Butch Dick

Wisdom and Welcome: Elder and Artist Butch Dick Shares Lessons of a Life Well-Lived

“Never forget where you're from. You may go to a big city and go to school, but you've still got your feet in your own community. If you can, help those in your community that are struggling also as I have with academics, and show them that they can be overcome.” These are the words of elder Butch Dick who lives on the Songhees Nation where he has spent most of his life except for a few years he spent in Vancouver going to school. He’s done a little bit of everything throughout his life, from digging ditches, chopping bushes, fishing, and hunting, living and working on reserve. He retired from teaching at the age of sixty but still does workshops, talks and territorial welcomes around Victoria.

For the first couple grades of his own school experience at residential school, was in a day school up to grade six, a Catholic private school in grade seven and then went to public school.
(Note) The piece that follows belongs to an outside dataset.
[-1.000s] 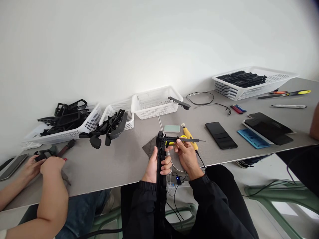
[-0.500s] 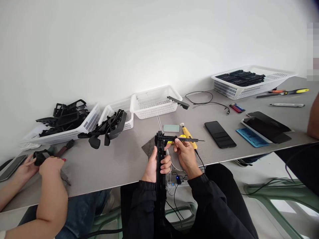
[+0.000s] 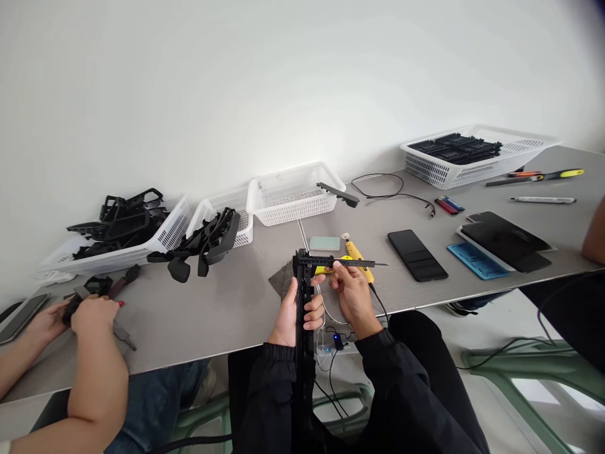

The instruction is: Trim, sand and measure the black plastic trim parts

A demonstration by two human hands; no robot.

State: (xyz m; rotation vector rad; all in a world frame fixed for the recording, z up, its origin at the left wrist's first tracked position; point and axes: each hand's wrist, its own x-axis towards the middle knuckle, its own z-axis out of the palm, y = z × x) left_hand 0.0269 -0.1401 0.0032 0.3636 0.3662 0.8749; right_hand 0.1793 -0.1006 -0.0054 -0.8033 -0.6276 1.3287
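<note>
My left hand (image 3: 292, 315) is wrapped round a long black plastic part (image 3: 305, 328) that stands on end at the table's near edge and runs down toward my lap. My right hand (image 3: 352, 291) pinches a black caliper (image 3: 345, 262) with a yellow body, held level across the top of that part. Its jaws sit at the part's upper end. A yellow-handled tool (image 3: 358, 257) lies on the table just behind my right hand, and a dark cloth (image 3: 282, 280) lies under the part.
White baskets (image 3: 293, 192) with black plastic parts (image 3: 125, 221) line the wall. A phone (image 3: 417, 255), a blue tray (image 3: 476, 260), a tablet (image 3: 508, 234) and pens lie to the right. Another person's hands (image 3: 89, 312) work at the left. A far basket (image 3: 477, 154) holds black parts.
My hands and the caliper have barely moved. The person at the left has shifted the small black piece between their hands.
</note>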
Much of his early education was not academically focused, it was more religious instruction and many of his peers barely graduated. He was one of the first students in an upgrading program but upon completion, he still had more work to do to become a high school graduate.

In the end, Dick graduated at the age of twenty-one through a program in Vancouver but still struggled with math, something that would later hold him back in the working world. He carried on to the Vancouver School of Art to study Fine Arts. He loved art and studying it but found he wasn’t learning what he wanted to as far as First Nations art or studies. It was the sixties and his classmates were designing psychedelic posters.

Reflecting on the experience of moving away to go to school from a small community, Dick shares how much more distracting city life can be compared to a small nation. Living in residence isn’t always ideal and the ever-present allure of technology can create what is almost an addiction to being online. Adjusting to somewhere new can be challenging though he recalls how students were often sent to bigger cities to be away from the distractions of their own communities to environments where they are even less able to focus. When he went away to school there wasn’t technology, but the big city had its own temptations.

“I think students today, they have to take advantage of our education that is funded and make every minute count. I think nowadays you have to have not only a graduation certificate, but also more than that, in order to survive, otherwise, you're just not going to get the jobs and careers that you really want,” Dick advises, thinking about how education as a First Nations person opens doors not just to jobs but also acceptance and belonging. He’s seeing more Indigenous faculty places like University of Victoria, Camosun College and Royal Roads.

Illustration by Shaikara David

With grandchildren and great-grandchildren of his own, Dick and his wife encourage them to further their education and he’s been delighted to see many of them graduate. He tells them to try hard as far as their education is concerned and to tackle any obstacles firsthand or get help to overcome them. He sees a strong work ethic as a way to overcome barriers and when it came to his own struggles with math, he enlisted the help of a friend to get him through.

Having that support was great, but Dick had a hard time remembering all the things he was taught. He wishes he had all the tutorial support he sees in place for young people now, remembering how he had to rely on relatives at times for help with his school work. Now with a big family, he tries to be there for everyone like his family was, but he also has to remember that he’s not there to solve everything and he can’t control everything. He’s been learning to let go of the things he can’t control to maintain his mental health.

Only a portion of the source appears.